» Work item
The records below are to be restated word for word, with every picture left out.

» Input records
▬▬▬▬▬▬
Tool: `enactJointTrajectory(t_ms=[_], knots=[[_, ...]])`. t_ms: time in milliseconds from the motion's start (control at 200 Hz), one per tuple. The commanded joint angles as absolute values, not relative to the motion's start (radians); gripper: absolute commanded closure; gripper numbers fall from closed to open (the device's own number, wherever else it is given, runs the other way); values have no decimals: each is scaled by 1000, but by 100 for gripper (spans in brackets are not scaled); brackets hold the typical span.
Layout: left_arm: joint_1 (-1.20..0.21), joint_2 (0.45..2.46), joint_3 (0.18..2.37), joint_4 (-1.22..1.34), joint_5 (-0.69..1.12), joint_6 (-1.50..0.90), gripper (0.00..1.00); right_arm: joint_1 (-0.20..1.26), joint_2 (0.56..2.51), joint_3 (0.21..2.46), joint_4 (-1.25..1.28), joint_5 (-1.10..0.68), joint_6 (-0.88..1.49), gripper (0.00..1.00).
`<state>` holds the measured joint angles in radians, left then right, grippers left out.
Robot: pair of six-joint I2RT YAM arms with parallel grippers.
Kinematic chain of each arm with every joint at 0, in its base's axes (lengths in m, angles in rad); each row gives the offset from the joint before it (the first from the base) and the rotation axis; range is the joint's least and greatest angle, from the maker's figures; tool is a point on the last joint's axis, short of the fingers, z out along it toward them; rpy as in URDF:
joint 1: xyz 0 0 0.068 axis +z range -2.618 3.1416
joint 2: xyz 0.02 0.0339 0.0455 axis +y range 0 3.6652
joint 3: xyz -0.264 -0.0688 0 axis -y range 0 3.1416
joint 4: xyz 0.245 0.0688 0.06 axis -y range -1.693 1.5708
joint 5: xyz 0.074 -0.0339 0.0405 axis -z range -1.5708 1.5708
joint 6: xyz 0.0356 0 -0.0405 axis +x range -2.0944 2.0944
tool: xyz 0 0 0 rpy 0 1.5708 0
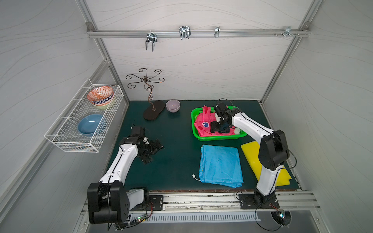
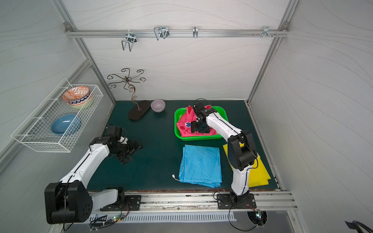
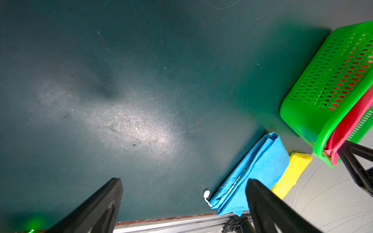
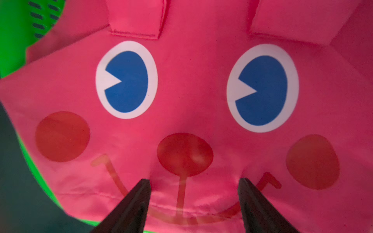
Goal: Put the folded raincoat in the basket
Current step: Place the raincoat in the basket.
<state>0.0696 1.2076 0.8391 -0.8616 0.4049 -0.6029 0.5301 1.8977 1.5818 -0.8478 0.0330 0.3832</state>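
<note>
In both top views the right arm's forearm and wrist cover the right part of the pink raincoat (image 1: pixel 201 123) and some of the basket (image 1: pixel 220 138). Its elbow hides a strip of the yellow folded garment (image 1: pixel 249 150) at the lower right of the mat (image 1: pixel 171 161).

The pink raincoat lies inside the basket, right of centre in the frame. In the left wrist view one edge of it rides up over the basket's rim at the right border. Its printed face fills the right wrist view: two blue-and-white eyes, red cheeks, a red nose and a mouth line. The cloth's edges run out of frame.

The right arm reaches forward from its base with the elbow raised and the wrist bent down. The right gripper (image 4: pixel 193 181) has its jaws partly apart, the fingertips (image 4: pixel 146 182) touch the cloth beside the printed mouth, and the cloth between them lies flat.

The left arm lies low at centre left. The left gripper (image 3: pixel 184 181) is spread wide above bare mat and holds nothing.

A blue folded garment (image 1: pixel 221 165) lies below the basket and apart from it.
</note>
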Motion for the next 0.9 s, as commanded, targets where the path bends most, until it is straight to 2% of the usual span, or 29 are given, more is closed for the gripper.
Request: enactJointTrajectory(t_ms=[0,255,460,675,810,895], knots=[[72,1214,840,-844,416,-590,0,538,1943,1612,-871,90,368,27],[72,1224,838,-841,417,-591,0,536,2032,1634,-854,190,358,27],[72,1236,836,-832,425,-594,0,545,1957,1676,-890,212,336,22],[70,1243,836,-831,419,-595,0,573,1851,1689,-958,15,358,21],[68,1243,835,-841,414,-594,0,577,1871,1704,-997,-117,400,23],[62,1237,836,-840,410,-594,0,583,1900,1707,-1016,-125,393,25]])
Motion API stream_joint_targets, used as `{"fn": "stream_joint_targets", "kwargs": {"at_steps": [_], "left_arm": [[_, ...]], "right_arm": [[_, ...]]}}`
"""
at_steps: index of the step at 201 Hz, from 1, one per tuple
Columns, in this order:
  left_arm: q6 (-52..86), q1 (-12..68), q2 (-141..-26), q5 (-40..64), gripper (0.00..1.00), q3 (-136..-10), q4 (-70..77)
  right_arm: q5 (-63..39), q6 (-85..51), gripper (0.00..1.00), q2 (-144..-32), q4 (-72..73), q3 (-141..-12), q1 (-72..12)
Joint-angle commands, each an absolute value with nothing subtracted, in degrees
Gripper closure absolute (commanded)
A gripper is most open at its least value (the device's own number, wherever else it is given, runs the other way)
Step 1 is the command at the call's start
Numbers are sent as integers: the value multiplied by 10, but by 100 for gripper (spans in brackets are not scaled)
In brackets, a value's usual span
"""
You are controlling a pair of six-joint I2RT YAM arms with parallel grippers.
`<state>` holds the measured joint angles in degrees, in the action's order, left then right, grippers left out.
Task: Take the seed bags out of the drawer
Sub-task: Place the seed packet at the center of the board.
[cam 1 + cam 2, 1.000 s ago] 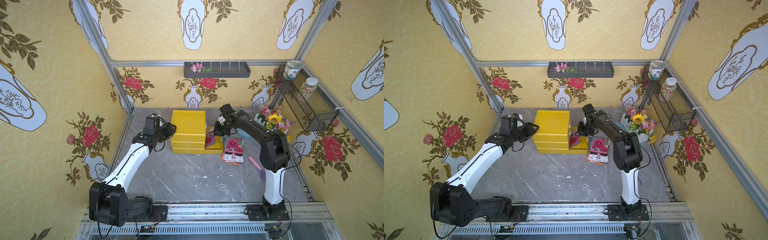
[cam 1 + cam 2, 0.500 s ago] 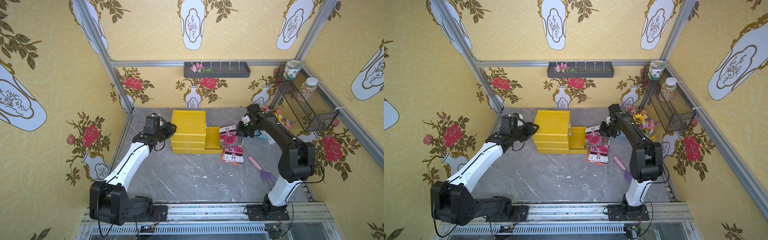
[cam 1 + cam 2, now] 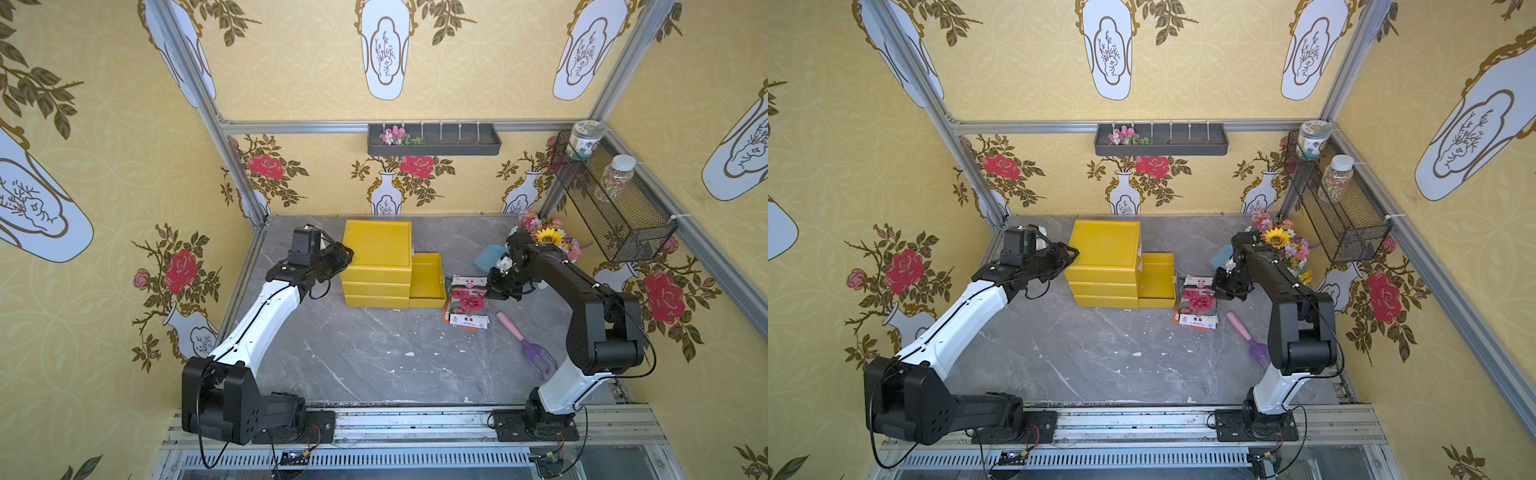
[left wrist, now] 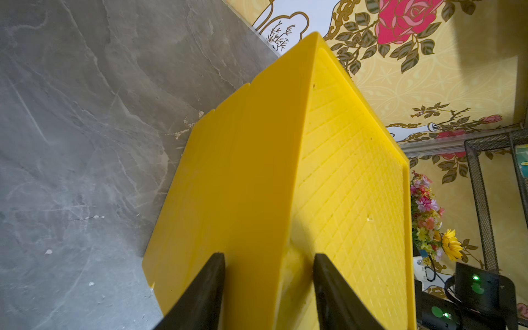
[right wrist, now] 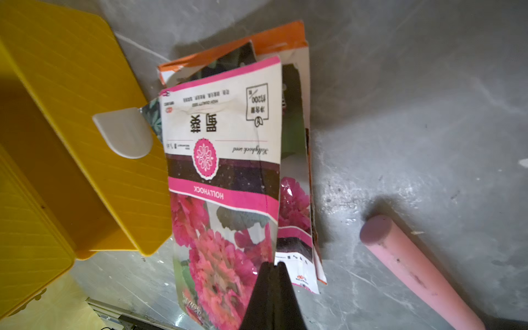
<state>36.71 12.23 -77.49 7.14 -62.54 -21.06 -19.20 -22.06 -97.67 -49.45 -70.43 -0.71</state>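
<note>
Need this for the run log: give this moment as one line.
left gripper: shut on chest edge | right gripper: shut on bag, above pile | drawer: open, no bags seen inside | pile: beside drawer

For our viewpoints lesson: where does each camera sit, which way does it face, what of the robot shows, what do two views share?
Top views: high over the bases, looking down; both arms, yellow chest, open drawer, seed bags.
Left wrist: on left arm, facing along the chest; left hand clamps its edge.
Right wrist: on right arm, facing the table; right hand pinches one seed bag.
Shared: pink handle, in right wrist and top views.
</note>
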Motion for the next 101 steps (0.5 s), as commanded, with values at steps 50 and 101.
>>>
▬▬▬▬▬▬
» Task result
Tool: `enactJointTrajectory(t_ms=[_], knots=[[_, ...]])`. t_ms: time in milliseconds from the motion's start (control at 200 Hz), one per tuple. The commanded joint angles as absolute values, not relative to the motion's start (radians); gripper: absolute commanded closure; gripper numbers fall from closed to open (the device's own number, wherever else it is given, runs the other way); values have no decimals: each is scaled by 1000, but by 100 for gripper (spans in brackets are not scaled); brackets hold the typical span.
Layout: left_arm: joint_1 (-1.20..0.21), joint_2 (0.45..2.46), joint_3 (0.18..2.37), joint_4 (-1.22..1.34), joint_5 (-0.69..1.12), joint_6 (-1.50..0.90), gripper (0.00..1.00); right_arm: joint_1 (-0.20..1.26), joint_2 (0.56..2.51), joint_3 (0.21..2.46), joint_4 (-1.25..1.28), joint_5 (-1.10..0.68), joint_6 (-0.88..1.49), gripper (0.00..1.00).
`<state>` holds the measured joint angles in radians, left then right, grippers left out.
Robot: pair of six-joint I2RT YAM arms with parallel grippers.
Kinematic chain of each arm with every joint at 0, in its base's axes (lengths in m, angles in rad); each row gives the offset from the joint before it (the first from the base) and the rotation axis; range is the joint's least and greatest angle, from the maker's figures; tool is a point on the last joint's axis, short of the fingers, z out along it toward them; rpy as in URDF:
joint 1: xyz 0 0 0.068 axis +z range -2.618 3.1416
joint 2: xyz 0.02 0.0339 0.0455 axis +y range 0 3.6652
joint 3: xyz -0.264 -0.0688 0 axis -y range 0 3.1416
joint 4: xyz 0.245 0.0688 0.06 axis -y range -1.693 1.5708
joint 5: xyz 0.074 -0.0339 0.0405 axis -z range -1.5708 1.5708
joint 6: xyz 0.0356 0 -0.0405 axis +x range -2.0944 2.0944
tool: xyz 0 0 0 rpy 0 1.5708 0
Goal: Put the folded raincoat in the basket
Current step: Place the raincoat in the basket.
<state>0.0696 1.2076 0.8391 -0.8616 0.4049 -0.6029 0.5301 1.8977 1.5818 -0.8478 0.0330 0.3832</state>
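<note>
In both top views the right arm's forearm and wrist cover the right part of the pink raincoat (image 1: pixel 201 123) and some of the basket (image 1: pixel 220 138). Its elbow hides a strip of the yellow folded garment (image 1: pixel 249 150) at the lower right of the mat (image 1: pixel 171 161).

The pink raincoat lies inside the basket, right of centre in the frame. In the left wrist view one edge of it rides up over the basket's rim at the right border. Its printed face fills the right wrist view: two blue-and-white eyes, red cheeks, a red nose and a mouth line. The cloth's edges run out of frame.

The right arm reaches forward from its base with the elbow raised and the wrist bent down. The right gripper (image 4: pixel 193 181) has its jaws partly apart, the fingertips (image 4: pixel 146 182) touch the cloth beside the printed mouth, and the cloth between them lies flat.

The left arm lies low at centre left. The left gripper (image 3: pixel 184 181) is spread wide above bare mat and holds nothing.

A blue folded garment (image 1: pixel 221 165) lies below the basket and apart from it.
</note>
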Motion for the next 0.9 s, as commanded, targets where the path bends most, until it is straight to 2% of the usual span, or 29 are given, more is closed for the gripper.
Request: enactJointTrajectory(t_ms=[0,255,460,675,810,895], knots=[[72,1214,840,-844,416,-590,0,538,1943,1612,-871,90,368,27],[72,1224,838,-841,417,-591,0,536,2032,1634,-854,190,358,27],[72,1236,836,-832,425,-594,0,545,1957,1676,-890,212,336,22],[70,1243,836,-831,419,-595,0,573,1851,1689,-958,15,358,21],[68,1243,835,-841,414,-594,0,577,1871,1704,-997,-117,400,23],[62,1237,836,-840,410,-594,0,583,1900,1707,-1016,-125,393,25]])
Motion API stream_joint_targets, used as `{"fn": "stream_joint_targets", "kwargs": {"at_steps": [_], "left_arm": [[_, ...]], "right_arm": [[_, ...]]}}`
"""
at_steps: index of the step at 201 Hz, from 1, one per tuple
Columns, in this order:
  left_arm: q6 (-52..86), q1 (-12..68), q2 (-141..-26), q5 (-40..64), gripper (0.00..1.00), q3 (-136..-10), q4 (-70..77)
  right_arm: q5 (-63..39), q6 (-85..51), gripper (0.00..1.00), q2 (-144..-32), q4 (-72..73), q3 (-141..-12), q1 (-72..12)
Joint-angle commands, each an absolute value with nothing subtracted, in degrees
Gripper closure absolute (commanded)
A gripper is most open at its least value (the device's own number, wherever else it is given, runs the other way)
Step 1 is the command at the call's start
Numbers are sent as integers: the value multiplied by 10, but by 100 for gripper (spans in brackets are not scaled)
In brackets, a value's usual span
"""
You are controlling a pair of six-joint I2RT YAM arms with parallel grippers.
`<state>` holds the measured joint angles in degrees, in the action's order, left then right, grippers left out.
Task: Take the seed bags out of the drawer
Sub-task: Place the seed packet at the center of the board.
[cam 1 + cam 2, 1.000 s ago] 
[cam 1 + cam 2, 0.500 s ago] 
[cam 1 + cam 2, now] 
[left wrist, now] 
[right wrist, now] 
<state>36.71 12.23 -77.49 7.14 -62.54 -21.06 -19.20 -22.06 -97.67 -49.45 -70.43 -0.71</state>
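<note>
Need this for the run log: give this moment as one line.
left gripper: shut on chest edge | right gripper: shut on bag, above pile | drawer: open, no bags seen inside | pile: beside drawer

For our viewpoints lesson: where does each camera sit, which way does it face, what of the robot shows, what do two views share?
Top views: high over the bases, looking down; both arms, yellow chest, open drawer, seed bags.
Left wrist: on left arm, facing along the chest; left hand clamps its edge.
Right wrist: on right arm, facing the table; right hand pinches one seed bag.
Shared: pink handle, in right wrist and top views.
</note>
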Motion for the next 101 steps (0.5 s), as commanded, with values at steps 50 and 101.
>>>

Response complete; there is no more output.